Most of the tragedies on any bridge structure have been the cause of high-density crowd behavior as a response to trampling as well as the crushing scenario. Therefore, it is most important to monitor such unforeseen situations by sensing the load imposed on the bridge structures. This scenario may arise where crowd movement is huge on these types of bridges. Similarly, the fiber Bragg grating (FBG) is a promising technology for structural health monitoring applications. In this work, an Internet of Things based FBG optical sensing scheme is proposed to monitor real-time strain distribution throughout the bridge structures and localization of load imposed on the structure from a central control room. A suspension bridge model is designed by referring to a real bridge scenario and these FBG sensors are deployed to validate the proposed machine learning models. In this article, the performances of two machine learning strategies are discussed for the accurate estimation of load and its position by acquiring high sensitive FBG sensors signals at a very high data rate. The algorithms include K-nearest neighbor (KNN) and random forest (RF); which are applied on each sensing data source, and then validated using a prototype suspension bridge model integrated with three FBG sensors (1532 nm, 1538 nm, and1541 nm) on a single optical fiber cable.

中文翻译：

---

一种评估机器学习模型的实验方法，用于使用 FBG 传感器和物联网估计悬索桥上的负载分布

任何桥梁结构上的大多数悲剧都是高密度人群行为的原因，作为对踩踏和压碎场景的反应。因此，最重要的是通过感应施加在桥梁结构上的载荷来监测这种不可预见的情况。
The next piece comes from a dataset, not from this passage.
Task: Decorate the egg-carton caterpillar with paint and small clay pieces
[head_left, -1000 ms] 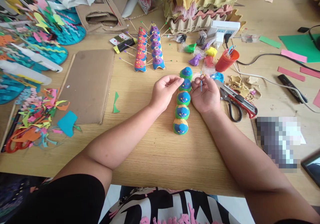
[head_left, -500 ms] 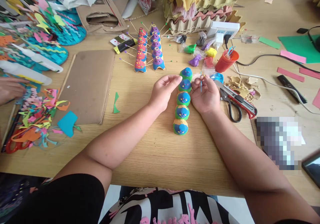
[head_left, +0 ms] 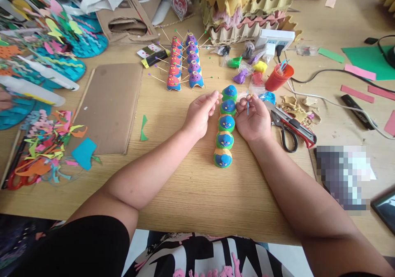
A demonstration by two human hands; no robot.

这种情况可能会出现在这些类型的桥梁上人群流动很大的情况下。同样，光纤布拉格光栅 (FBG) 是一种用于结构健康监测应用的有前途的技术。在这项工作中，提出了一种基于物联网的 FBG 光学传感方案，用于监测整个桥梁结构的实时应变分布以及中央控制室施加在结构上的载荷的定位。参考真实桥梁场景设计了悬索桥模型，并部署了这些 FBG 传感器来验证所提出的机器学习模型。在本文中，讨论了两种机器学习策略的性能，以通过以非常高的数据速率获取高灵敏度 FBG 传感器信号来准确估计负载及其位置。算法包括K近邻（KNN）和随机森林（RF）；将其应用于每个传感数据源，然后使用在单根光纤电缆上集成三个 FBG 传感器（1532 nm、1538 nm 和 1541 nm）的原型悬索桥模型进行验证。讨论了两种机器学习策略的性能，以通过以非常高的数据速率获取高灵敏度 FBG 传感器信号来准确估计负载及其位置。算法包括K近邻（KNN）和随机森林（RF）；将其应用于每个传感数据源，然后使用在单根光纤电缆上集成三个 FBG 传感器（1532 nm、1538 nm 和 1541 nm）的原型悬索桥模型进行验证。讨论了两种机器学习策略的性能，以通过以非常高的数据速率获取高灵敏度 FBG 传感器信号来准确估计负载及其位置。算法包括K近邻（KNN）和随机森林（RF）；将其应用于每个传感数据源，然后使用在单根光纤电缆上集成三个 FBG 传感器（1532 nm、1538 nm 和 1541 nm）的原型悬索桥模型进行验证。